I've been working on a simple project for a greeting card application and I came up with a little something that might be interesting. The cards have a recipient and can have multiple signers. I added autocomplete for the recipient, but it was a bit harder for the comma separated list of signers. What I ended up doing was was simply grabbing the last piece of the list in the controller and passing that back to the view.
Here's the view code ...
Create a Card
<%= image_tag "card_images/#{@template.image_name}", :size => "200x200" %>
<%= form_tag ("create_from_image") do %>
<%= label_tag("Add the recipient's email: ") %>
<%= text_field_tag(:recipient_email, "#{@recipient_email}")%>
<%= label_tag("Add A Greeting: ") %>
<%= text_field_tag(:greeting, "#{@greeting}")%>
<%= label_tag("Add the signers' emails (comma separated): ") %>
<%= text_field_tag(:signers_email, "#{@signers}")%>
<%= hidden_field_tag :template_id, @template.id %>
<%= submit_tag("Preview the card!") %>
<%= submit_tag("Send the card!") %>
<% end %>
There's nothing very interesting in here, but the main field we're interested in is the :signers_email text field.

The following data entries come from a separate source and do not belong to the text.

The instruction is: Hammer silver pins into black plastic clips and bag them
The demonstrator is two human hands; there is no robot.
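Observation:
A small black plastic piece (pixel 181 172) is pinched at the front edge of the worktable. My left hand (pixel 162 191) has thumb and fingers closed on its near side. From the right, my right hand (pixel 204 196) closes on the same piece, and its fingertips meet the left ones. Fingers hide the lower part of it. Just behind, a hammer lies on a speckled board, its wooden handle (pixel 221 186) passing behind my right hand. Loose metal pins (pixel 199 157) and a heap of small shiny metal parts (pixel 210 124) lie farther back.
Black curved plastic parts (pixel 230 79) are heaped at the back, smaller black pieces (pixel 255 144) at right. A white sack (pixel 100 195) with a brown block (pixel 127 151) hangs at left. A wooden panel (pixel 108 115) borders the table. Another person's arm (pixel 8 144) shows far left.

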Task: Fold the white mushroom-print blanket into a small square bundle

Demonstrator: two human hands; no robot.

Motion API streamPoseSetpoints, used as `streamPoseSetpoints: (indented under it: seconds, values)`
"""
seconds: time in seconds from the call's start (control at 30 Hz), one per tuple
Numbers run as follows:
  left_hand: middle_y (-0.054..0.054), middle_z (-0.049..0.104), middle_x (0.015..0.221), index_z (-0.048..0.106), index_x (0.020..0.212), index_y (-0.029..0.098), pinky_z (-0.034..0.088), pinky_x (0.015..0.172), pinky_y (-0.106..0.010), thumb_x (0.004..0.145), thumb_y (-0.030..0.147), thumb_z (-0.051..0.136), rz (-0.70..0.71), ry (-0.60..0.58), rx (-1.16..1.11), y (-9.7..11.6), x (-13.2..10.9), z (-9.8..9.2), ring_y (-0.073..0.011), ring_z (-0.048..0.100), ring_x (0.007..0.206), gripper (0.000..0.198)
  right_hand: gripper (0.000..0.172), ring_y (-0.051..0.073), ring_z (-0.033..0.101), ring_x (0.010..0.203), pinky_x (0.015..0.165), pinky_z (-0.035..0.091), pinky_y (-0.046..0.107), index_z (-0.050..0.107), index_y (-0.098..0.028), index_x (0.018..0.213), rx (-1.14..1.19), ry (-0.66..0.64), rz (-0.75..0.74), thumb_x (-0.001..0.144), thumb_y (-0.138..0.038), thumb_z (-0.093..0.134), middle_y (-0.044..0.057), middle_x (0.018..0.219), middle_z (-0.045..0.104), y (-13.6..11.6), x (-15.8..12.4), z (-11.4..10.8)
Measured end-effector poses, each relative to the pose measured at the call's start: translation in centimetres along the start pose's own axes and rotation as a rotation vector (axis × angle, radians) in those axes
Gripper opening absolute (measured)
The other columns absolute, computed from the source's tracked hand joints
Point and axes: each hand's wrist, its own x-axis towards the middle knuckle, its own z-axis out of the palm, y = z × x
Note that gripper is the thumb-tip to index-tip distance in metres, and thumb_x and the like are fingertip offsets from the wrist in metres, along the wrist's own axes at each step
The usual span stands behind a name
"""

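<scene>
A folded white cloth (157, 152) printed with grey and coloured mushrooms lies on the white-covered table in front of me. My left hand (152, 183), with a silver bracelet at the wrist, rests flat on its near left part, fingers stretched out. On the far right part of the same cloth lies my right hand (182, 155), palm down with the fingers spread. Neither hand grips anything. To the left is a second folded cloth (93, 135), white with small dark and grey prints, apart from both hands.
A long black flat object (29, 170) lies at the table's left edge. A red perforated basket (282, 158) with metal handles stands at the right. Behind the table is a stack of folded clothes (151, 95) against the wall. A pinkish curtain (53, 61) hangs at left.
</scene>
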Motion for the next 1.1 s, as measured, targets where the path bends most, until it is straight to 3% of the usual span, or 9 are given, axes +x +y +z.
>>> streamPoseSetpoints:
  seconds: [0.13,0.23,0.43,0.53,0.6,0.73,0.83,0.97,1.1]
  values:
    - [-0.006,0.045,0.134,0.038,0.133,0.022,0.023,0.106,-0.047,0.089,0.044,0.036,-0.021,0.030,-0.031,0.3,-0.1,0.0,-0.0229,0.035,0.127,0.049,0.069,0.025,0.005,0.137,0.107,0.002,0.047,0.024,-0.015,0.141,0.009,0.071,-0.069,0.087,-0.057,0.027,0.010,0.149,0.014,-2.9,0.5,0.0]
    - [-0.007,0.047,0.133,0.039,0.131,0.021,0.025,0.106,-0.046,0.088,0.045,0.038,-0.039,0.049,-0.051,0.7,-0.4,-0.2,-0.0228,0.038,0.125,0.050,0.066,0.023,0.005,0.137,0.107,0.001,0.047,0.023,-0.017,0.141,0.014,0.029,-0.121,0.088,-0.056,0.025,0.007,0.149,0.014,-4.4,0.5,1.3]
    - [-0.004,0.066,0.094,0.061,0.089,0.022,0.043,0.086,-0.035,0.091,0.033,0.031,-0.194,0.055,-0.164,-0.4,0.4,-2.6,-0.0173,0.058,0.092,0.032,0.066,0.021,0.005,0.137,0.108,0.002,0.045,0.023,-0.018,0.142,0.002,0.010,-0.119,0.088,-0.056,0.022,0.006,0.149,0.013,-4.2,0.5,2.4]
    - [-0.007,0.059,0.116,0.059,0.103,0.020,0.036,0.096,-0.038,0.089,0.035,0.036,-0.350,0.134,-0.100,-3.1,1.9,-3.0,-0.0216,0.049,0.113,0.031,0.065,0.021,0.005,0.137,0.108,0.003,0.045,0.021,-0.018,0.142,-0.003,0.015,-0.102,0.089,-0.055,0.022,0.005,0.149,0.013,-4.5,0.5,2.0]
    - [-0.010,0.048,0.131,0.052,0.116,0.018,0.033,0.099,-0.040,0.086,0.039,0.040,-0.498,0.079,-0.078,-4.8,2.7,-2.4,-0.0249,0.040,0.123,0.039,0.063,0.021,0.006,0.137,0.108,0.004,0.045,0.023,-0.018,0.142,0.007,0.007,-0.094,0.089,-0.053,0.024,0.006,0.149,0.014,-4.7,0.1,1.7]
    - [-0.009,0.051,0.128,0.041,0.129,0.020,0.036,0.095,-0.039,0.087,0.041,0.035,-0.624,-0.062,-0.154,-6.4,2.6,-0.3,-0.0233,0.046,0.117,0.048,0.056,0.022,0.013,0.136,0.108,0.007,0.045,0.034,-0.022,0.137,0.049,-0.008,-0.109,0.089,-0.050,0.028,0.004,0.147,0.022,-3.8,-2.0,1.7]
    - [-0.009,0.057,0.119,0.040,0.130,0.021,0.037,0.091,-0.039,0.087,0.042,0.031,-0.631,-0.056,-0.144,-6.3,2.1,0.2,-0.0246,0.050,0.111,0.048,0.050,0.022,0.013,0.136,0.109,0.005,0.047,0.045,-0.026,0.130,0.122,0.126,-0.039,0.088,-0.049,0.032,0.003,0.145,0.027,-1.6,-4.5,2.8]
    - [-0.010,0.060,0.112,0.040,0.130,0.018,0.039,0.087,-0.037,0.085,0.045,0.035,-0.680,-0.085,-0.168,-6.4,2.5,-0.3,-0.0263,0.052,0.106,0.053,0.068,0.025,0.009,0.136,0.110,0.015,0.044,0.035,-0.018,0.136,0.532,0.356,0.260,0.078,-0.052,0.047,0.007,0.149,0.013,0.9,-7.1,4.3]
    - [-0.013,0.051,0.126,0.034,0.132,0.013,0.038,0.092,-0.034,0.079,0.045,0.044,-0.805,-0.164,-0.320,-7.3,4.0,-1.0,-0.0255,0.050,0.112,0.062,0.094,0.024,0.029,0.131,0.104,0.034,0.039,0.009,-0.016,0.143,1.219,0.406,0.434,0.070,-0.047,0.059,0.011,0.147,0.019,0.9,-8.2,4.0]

Here's the javascript code for it ...
$(document).ready(function(){
// Below is the name of the textfield that will be autocomplete
$('#recipient_email, #signers_email').autocomplete({
// This shows the min length of charcters that must be
// typed before the autocomplete looks for a match.
minLength: 2,
// This is the source of the auocomplete suggestions. In this case a
// list of emails from the users controller, in JSON format.
source: '/users/index.json'
})
});
What this says is that for both the recipient_email and signers_email fields, use autocomplete, send when we have two characters, and use the /users/index.json function to get the data we need.
Finally, we have the controller code ...
def index
@title = "All users"
@suggestion = "Pick someone and send them a card!"
if params[:term]
search_term = params[:term].split(",").last.strip
@users = User.find(:all, :conditions => ['email LIKE ?', "#{search_term}%"])
@users_hash = []
@users.each do |user|
@users_hash << { "label" => user.email }
end
else
@users = User.where(:active => true).paginate(:page => params[:page])
end
respond_to do |format|
format.html
# Here is where you can specify how to handle the request for "/people.json"
format.json { render :json => @users_hash }
end
end
Here, we have a couple of things going on ... for the Ajax side, we'll get the params[:term] field so we know that we need to get the constrained list. First, we're going to grab the params[:term] value, which should look something like "abc@test.com, def". Here we'd like to look for emails that start with the "def" and ignore the "abc@test.com" piece. So ... we split on the comma, grab the final element in the array, and then remove any leftover spaces at the end or beginning of the string. Next, we'll create an array where each element is a hash of the form { "label" => "defghi@test.com" }. This is the form that the jquery autocomplete needs. Finally, we use the respond_to section to send this back as json.
As always, let me know if you have questions.